I am reassured that, though today felt a whole lot like Monday, it was actually Tuesday, and the week is almost half over. At least, that’s what I’m going to keep telling myself until the second half is done with, too.

Though, if this awful heat keeps up — hottest day in NYC since August of 2001, apparently, well around 100°F all day — that could be tougher than advertised.

Enter title here

Woke up this morning and discovered that somebody had left a TV on our lawn, right near the curb, in the middle of the night. It was gone by the time I got home this evening, so either the garbage collectors took it or, more likely, somebody else drove by and thought, hey, free TV.

That’s about as exciting as the day got. It’s oppressively muggy and hot, not particularly improved by frequent short-lived rainstorms, but at least there’s air conditioning.

I did update the Kaleidotrope website, with the table of contents for next month’s issue. It’s still a work in progress — as is the whole idea of doing a July issue — but I like the idea of running the whole thing off of WordPress, to make updating it considerably easier and all in one spot.

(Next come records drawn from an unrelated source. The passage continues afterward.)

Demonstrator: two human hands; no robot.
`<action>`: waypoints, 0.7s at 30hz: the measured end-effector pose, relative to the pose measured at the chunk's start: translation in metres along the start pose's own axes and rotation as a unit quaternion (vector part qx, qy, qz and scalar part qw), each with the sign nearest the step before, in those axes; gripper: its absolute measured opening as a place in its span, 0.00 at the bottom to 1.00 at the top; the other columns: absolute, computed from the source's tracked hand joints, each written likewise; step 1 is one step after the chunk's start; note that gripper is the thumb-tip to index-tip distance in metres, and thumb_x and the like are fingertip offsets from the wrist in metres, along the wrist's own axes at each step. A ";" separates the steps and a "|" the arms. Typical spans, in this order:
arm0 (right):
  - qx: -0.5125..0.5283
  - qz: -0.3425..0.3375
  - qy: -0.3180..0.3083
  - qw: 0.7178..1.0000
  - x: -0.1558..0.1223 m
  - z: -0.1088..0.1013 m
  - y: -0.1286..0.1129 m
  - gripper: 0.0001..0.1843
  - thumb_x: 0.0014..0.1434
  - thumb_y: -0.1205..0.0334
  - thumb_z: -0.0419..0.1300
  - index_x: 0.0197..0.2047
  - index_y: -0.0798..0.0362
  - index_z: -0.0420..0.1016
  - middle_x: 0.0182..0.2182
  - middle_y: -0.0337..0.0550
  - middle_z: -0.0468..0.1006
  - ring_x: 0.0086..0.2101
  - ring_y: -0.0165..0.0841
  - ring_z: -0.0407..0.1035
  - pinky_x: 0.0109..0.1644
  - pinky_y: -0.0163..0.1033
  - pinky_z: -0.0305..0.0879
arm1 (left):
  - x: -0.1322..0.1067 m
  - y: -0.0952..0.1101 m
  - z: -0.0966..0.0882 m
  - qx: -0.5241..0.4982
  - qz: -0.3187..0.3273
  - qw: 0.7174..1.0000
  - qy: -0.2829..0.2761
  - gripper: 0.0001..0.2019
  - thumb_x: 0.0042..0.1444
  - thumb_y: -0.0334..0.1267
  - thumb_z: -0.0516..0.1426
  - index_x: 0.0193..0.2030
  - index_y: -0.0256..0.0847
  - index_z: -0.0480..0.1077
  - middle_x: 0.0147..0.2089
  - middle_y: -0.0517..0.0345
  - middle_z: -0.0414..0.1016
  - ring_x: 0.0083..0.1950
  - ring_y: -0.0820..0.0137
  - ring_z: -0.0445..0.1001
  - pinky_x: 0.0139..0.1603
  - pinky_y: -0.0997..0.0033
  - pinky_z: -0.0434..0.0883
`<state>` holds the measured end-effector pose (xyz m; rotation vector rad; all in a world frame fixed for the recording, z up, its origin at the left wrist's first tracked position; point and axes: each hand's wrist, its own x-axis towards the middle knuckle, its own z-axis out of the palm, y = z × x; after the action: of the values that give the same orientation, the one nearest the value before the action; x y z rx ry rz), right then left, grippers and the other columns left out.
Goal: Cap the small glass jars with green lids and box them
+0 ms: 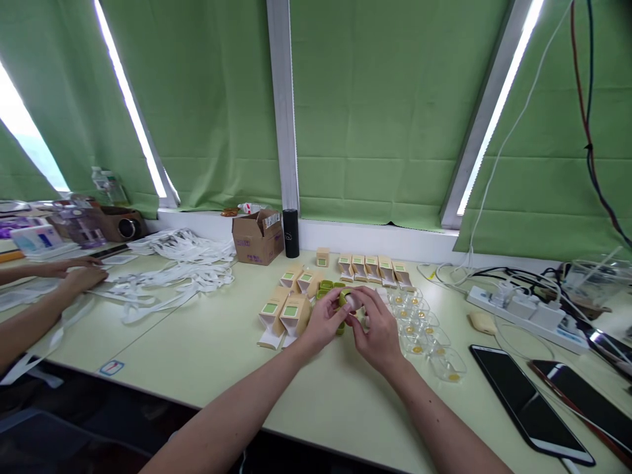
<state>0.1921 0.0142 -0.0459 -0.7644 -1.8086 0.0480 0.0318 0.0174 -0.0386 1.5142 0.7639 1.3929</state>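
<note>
My left hand [323,320] and my right hand [379,330] meet above the table, their fingers closed round a small green case [344,297] with something white at it. The fingers cover most of that case. Several green square cases [326,286] stand just behind and under my hands. Open beige cartons [295,311] with green labels are left of my left hand. Close by my right hand, several clear plastic covers [415,345] with yellow dots are set out in rows.
More cartons [372,268] line the back, near a brown cardboard box [257,238] and a black cylinder [291,234]. Phones [530,401] and a power strip [526,319] with cables lie right. At left, another person's hands [81,276] are by white straps [172,276].
</note>
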 end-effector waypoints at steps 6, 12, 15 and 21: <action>-0.059 -0.032 -0.005 0.998 -0.001 0.001 0.005 0.21 0.69 0.66 0.55 0.63 0.47 0.72 0.58 0.51 0.79 0.56 0.43 0.76 0.55 0.48 0.77 | -0.002 -0.001 0.001 -0.014 -0.026 1.000 -0.008 0.28 0.58 0.59 0.66 0.57 0.42 0.75 0.52 0.45 0.80 0.52 0.59 0.80 0.50 0.61 0.79; -0.101 -0.046 -0.010 0.994 -0.003 0.001 0.005 0.20 0.71 0.66 0.53 0.63 0.47 0.74 0.60 0.49 0.80 0.55 0.42 0.78 0.52 0.45 0.77 | -0.001 0.002 0.001 -0.016 -0.016 1.000 -0.015 0.27 0.58 0.59 0.66 0.57 0.43 0.75 0.53 0.45 0.79 0.57 0.56 0.79 0.57 0.56 0.78; -0.104 -0.048 -0.010 0.993 -0.003 0.000 0.004 0.20 0.72 0.65 0.53 0.63 0.47 0.75 0.60 0.50 0.80 0.54 0.42 0.79 0.52 0.45 0.78 | 0.000 0.002 0.002 0.004 0.000 1.000 -0.008 0.26 0.59 0.59 0.64 0.55 0.43 0.75 0.53 0.45 0.78 0.58 0.56 0.78 0.58 0.56 0.77; -0.107 -0.057 -0.003 0.993 -0.004 0.004 0.005 0.20 0.72 0.66 0.52 0.63 0.49 0.75 0.60 0.51 0.79 0.52 0.42 0.81 0.46 0.42 0.80 | -0.001 0.001 0.006 0.048 0.034 0.998 0.030 0.24 0.61 0.59 0.62 0.53 0.42 0.72 0.52 0.47 0.76 0.53 0.60 0.76 0.57 0.59 0.76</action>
<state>0.1919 0.0172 -0.0528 -0.8095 -1.8793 -0.2221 0.0379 0.0152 -0.0380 1.5910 0.8329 1.4755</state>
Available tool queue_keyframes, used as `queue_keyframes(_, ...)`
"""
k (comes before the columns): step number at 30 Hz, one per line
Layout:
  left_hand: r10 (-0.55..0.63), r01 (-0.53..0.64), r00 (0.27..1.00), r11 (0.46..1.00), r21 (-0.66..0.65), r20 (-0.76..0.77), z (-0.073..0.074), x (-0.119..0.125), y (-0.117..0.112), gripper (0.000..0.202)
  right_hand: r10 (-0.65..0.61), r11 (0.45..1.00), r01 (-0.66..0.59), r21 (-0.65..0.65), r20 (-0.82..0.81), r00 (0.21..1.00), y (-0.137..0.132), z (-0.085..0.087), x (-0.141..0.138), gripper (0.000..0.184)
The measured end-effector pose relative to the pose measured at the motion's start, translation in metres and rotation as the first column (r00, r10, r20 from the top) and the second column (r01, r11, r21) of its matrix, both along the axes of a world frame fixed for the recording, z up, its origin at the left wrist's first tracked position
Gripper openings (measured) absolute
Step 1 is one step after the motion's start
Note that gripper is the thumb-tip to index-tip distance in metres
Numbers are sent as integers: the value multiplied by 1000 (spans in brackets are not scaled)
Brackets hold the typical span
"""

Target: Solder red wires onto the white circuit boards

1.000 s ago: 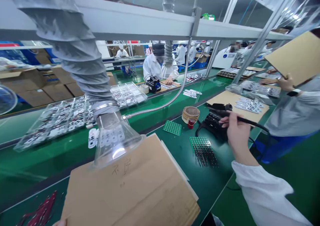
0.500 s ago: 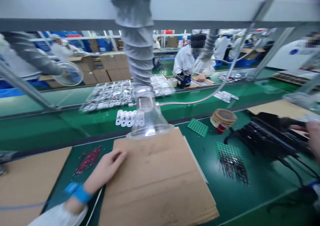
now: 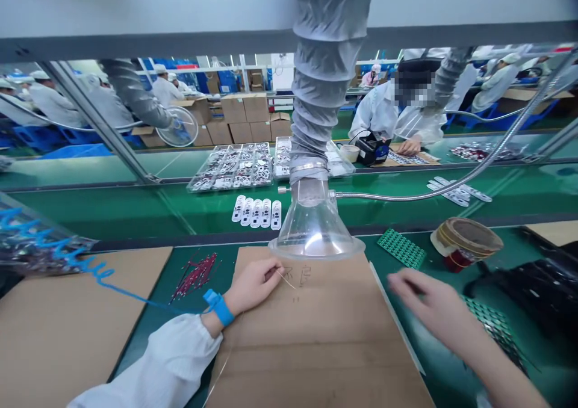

Anyway, that was my Monday, such as it was.

The longest day

Today is supposedly the summer solstice, the longest day of the year, but I can say as I noticed. It was mostly an unexciting day, despite its being my first back at work since last Thursday. I’m feeling a whole lot better, though I can’t quite shake this cough.

Today’s Forgotten English is “puthering,” meaning “pouring with rain,” but it was bright and sunny all day long, so it’s not exactly appropriate. Last Friday’s calendar page, however, offered “inexpressibles” as “a euphemism for trousers,” and I think I’m going to try using that more often in conversation. I think more perfectly innocent words like trousers should have euphemisms that make them sound naughty.

I am a little sad that tomorrow will have just a smidgen less daylight in it, but them’s the breaks.